The student loan repayment moratorium was initially enacted by Congress as part of the CARES Act, which was signed by former President Trump in March 2020, the first month of the pandemic emergency. The moratorium originally extended for six months, and has been extended several times over the past 21 months by both the Trump and the Biden administrations.

Currently there are 42.9 million student loan borrowers who collectively owe $1.6 trillion in federal student loan debt. The average individual balance on these loans is about $37,000. Student loans make up the second-highest category of individual debt in the United States, behind mortgage debt at $17 trillion, but larger than automobile debt at $1.3 trillion and credit card debt at $800 billion.

The moratorium on student loan debt is only that, a moratorium. It delays the repayment of interest and principal, but it does not make any changes in the balance due on any loan. During the moratorium period, interest is set at zero, so no additional finance charges will accrue during the moratorium.

Also, the moratorium applies only to federal student loans that are owned by the U.S. Department of Education, such as Direct Stafford Loans for undergraduates, and Direct PLUS loans for parents and graduate students. The moratorium does not apply to private student loans or to other loans that are not owned by a federal agency.

While the moratorium reduces immediate financial pressures on student loan borrowers by allowing them to delay repayment, it does not address several policy issues associated with student loans, including loan write-offs that were advocated by several Democratic presidential candidates during last year’s primary campaign.

During his presidential campaign, Sen. Bernie Sanders proposed writing off the entire portfolio of federally held student loans, with the loss to the Treasury paid for by a tax of 0.5% on stock trades and 0.1% on bond trades. As a presidential candidate, Sen. Elizabeth Warren proposed a more targeted debt relief plan, with the Treasury writing off up to $50,000 in outstanding student loans for borrowers with annual household incomes of $250,000 or less. Warren’s proposal would have eliminated about 40 percent of the outstanding student loan debt.

During last fall’s presidential campaign, Joe Biden proposed writing off at least $10,000 in student debt per borrower, and making repayments of the remaining balance income-contingent, so that no one would pay more than 5 percent of their discretionary income toward student loan payments. Biden has so far not introduced any legislative proposals on student loan debt, although White House staff say the issue is under study. While Sanders, Warren and other senators and House members argue that Biden could cancel student debt by executive order, most legal experts believe that such a policy could only be undertaken pursuant to action by Congress.

Another policy issue associated with student loans is the practice of some private universities to provide graduate students with little grant aid for expensive degree programs, leaving them with six-figure student loan balances when they receive their masters’ or other degrees.
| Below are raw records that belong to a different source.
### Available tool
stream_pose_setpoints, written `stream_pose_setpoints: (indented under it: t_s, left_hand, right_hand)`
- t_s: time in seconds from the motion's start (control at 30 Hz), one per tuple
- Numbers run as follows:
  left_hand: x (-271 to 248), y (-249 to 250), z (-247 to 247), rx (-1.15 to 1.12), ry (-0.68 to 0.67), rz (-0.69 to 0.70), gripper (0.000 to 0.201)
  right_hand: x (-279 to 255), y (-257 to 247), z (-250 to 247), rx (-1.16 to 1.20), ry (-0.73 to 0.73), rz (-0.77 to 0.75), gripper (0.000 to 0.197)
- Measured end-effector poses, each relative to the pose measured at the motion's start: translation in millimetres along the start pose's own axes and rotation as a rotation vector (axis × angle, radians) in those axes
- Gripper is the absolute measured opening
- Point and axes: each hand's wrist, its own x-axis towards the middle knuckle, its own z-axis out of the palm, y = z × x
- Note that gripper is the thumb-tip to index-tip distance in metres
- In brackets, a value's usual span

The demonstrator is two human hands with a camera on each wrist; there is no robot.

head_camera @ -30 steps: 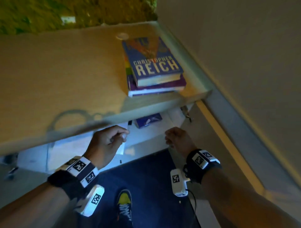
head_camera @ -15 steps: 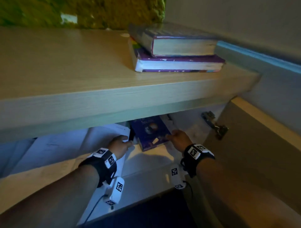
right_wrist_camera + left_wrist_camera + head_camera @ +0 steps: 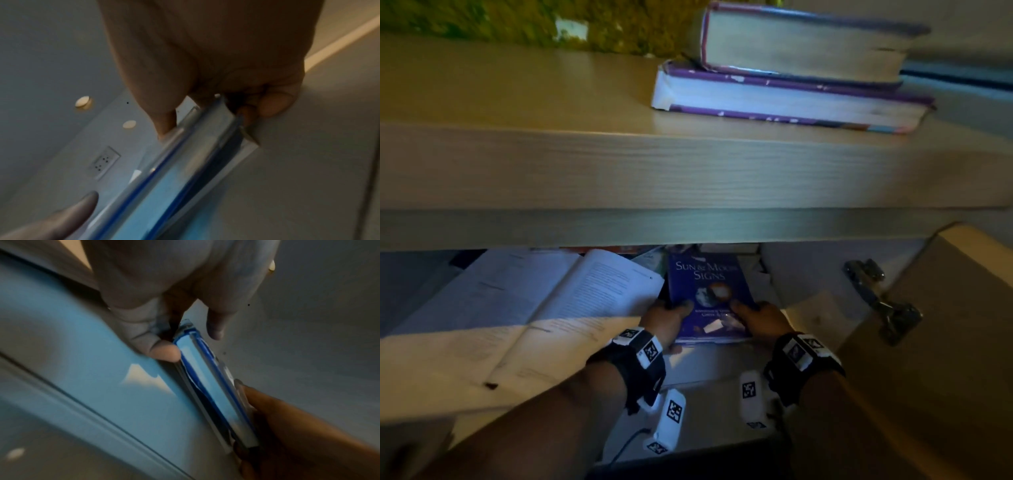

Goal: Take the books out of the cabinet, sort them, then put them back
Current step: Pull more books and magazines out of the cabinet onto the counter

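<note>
A blue paperback titled "Sun & Moon Signs" (image 3: 707,291) lies inside the cabinet under the wooden top. My left hand (image 3: 666,317) grips its near left corner, thumb on the cover. My right hand (image 3: 758,317) grips the near right corner the same way. In the left wrist view the book's page edge (image 3: 207,386) sits between thumb and fingers. The right wrist view shows the same blue-edged book (image 3: 185,167) pinched by my right hand. Two books are stacked on the cabinet top: a thick one (image 3: 801,48) on a purple-covered one (image 3: 784,99).
A large open book (image 3: 524,301) with white pages lies in the cabinet left of the blue one. More books show dimly behind. The cabinet door (image 3: 945,342) stands open at right with a metal hinge (image 3: 880,298). The thick wooden top edge (image 3: 688,192) overhangs the opening.
My head has dropped lower, level with the cabinet opening. Both hands have reached in and closed on the blue book's near corners; the left hand has left the open book's page.
</note>
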Motion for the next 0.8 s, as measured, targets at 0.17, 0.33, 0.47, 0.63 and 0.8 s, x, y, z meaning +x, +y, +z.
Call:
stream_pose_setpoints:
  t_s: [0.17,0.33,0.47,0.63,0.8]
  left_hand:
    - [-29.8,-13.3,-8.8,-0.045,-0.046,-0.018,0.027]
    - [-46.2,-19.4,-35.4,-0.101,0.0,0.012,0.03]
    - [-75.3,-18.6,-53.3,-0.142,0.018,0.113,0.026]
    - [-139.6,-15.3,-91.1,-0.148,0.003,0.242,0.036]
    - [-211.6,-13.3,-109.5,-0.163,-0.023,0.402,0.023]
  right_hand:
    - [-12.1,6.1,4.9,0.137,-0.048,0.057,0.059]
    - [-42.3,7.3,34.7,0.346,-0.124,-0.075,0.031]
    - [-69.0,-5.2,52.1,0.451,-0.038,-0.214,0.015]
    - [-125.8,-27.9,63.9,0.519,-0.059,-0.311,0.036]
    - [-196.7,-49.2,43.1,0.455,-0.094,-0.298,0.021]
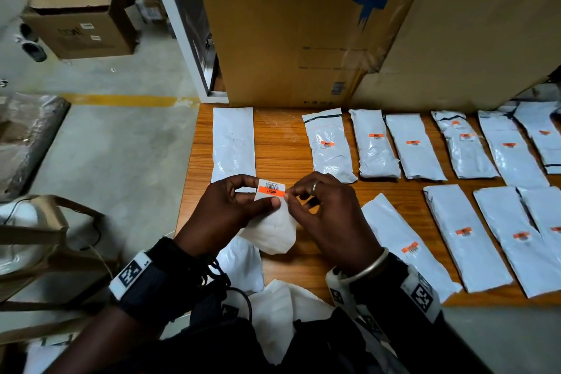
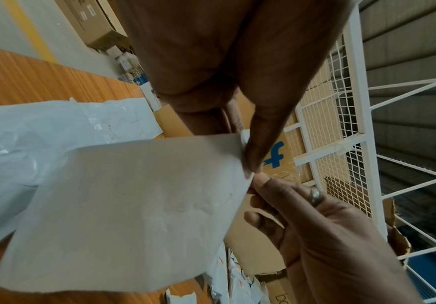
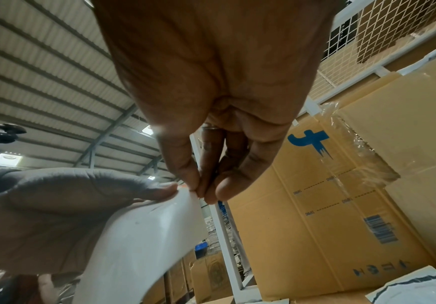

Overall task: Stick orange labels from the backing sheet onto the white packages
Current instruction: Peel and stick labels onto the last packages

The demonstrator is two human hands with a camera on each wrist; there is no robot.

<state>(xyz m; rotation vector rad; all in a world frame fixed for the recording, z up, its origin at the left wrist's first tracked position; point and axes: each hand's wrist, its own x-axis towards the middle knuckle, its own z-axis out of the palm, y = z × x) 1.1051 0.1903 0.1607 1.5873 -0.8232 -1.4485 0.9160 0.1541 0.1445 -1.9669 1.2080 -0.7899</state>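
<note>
My left hand [image 1: 239, 200] holds a curled white backing sheet [image 1: 271, 229] above the table's front edge, thumb and forefinger pinching its top end. An orange label with a barcode [image 1: 271, 188] sits at that top end. My right hand [image 1: 315, 200] pinches the right corner of the label between thumb and forefinger. The sheet's plain underside [image 2: 133, 205] fills the left wrist view, and the right wrist view shows the fingertips [image 3: 201, 189] meeting at the sheet's edge [image 3: 159, 226]. An unlabelled white package [image 1: 233, 143] lies beyond the left hand. Several labelled packages [image 1: 329, 146] lie to the right.
A large cardboard box [image 1: 318, 27] with a blue logo stands at the back of the wooden table [image 1: 282, 143]. More white packages [image 1: 467, 237] with orange labels cover the table's right half. Smaller boxes [image 1: 82, 24] sit on the concrete floor at the left. A white wire rack [image 2: 341, 123] rises behind.
</note>
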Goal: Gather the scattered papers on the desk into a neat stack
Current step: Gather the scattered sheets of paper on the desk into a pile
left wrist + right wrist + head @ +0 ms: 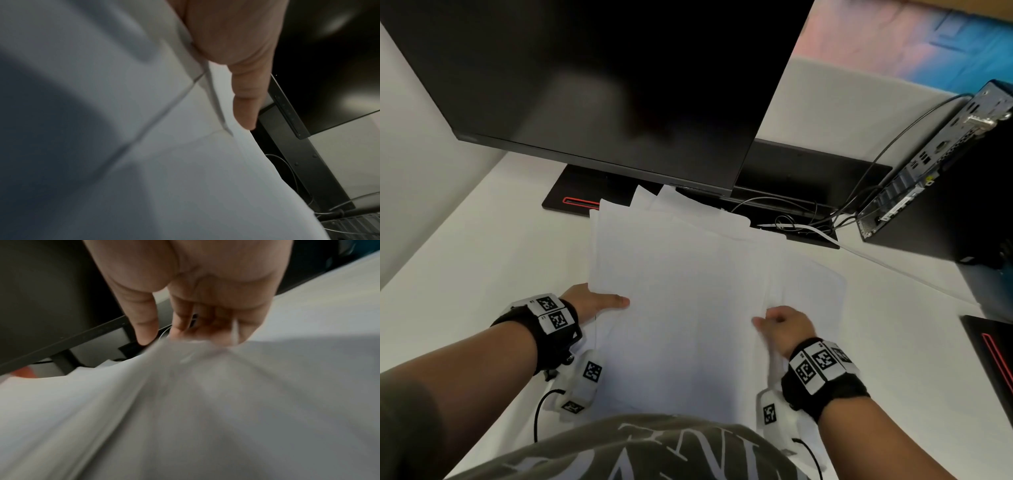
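Head view: a loose pile of white papers (681, 294) lies on the white desk (482, 246), in the middle, running from the person's body to the foot of a dark monitor (602, 78) at the far side. The sheets are fanned, with corners sticking out at the far end and the right edge. The left hand (594, 301) holds the pile's left edge, thumb on top and fingers hidden beneath. The right hand (784, 325) grips the right part of the pile, fingers curled into the sheets. Both wrists carry black bands with square coded markers. A black computer case (941, 181) stands at far right, with cables (808, 212) trailing to the monitor base (571, 195), which has a red outline mark. The shirt shows large pale letters at the near edge, not readable.

Left wrist view: the thumb (242, 97) of the left hand (230, 35) presses down on the edge of blurred paper; sheet edges show separately beneath it. The monitor's corner is at right.

Right wrist view: the right hand (195, 293) pinches bunched paper between curled fingers (180, 318); the thumb (141, 321) stands just clear at left. No legible writing in any view.
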The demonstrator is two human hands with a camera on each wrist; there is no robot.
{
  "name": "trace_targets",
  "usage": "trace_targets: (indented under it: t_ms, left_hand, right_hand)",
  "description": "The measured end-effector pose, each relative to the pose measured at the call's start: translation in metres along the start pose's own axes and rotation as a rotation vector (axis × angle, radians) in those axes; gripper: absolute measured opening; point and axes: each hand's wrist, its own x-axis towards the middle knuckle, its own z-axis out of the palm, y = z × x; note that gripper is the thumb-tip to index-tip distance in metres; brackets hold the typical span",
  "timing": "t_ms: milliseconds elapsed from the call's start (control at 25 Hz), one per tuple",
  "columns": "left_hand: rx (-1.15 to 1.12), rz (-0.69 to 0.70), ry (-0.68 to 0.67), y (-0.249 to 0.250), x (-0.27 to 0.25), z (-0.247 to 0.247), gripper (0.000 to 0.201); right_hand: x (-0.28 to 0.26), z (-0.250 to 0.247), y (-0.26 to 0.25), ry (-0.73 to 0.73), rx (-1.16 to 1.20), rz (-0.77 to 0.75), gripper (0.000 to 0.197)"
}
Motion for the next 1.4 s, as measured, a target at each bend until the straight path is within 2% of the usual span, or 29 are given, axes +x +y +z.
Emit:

Reporters at The Wall Street Journal have written many articles on this topic in recent months, focusing particularly on institutions such as Columbia, NYU and the University of Southern California, all of which have multi-billion-dollar endowments, but also provide less financial aid in the form of grants to graduate students than many peer institutions. Acting on this issue is much more a matter for university trustees and presidents than for the federal government.

Eric L. Davis is professor emeritus of political science at Middlebury College.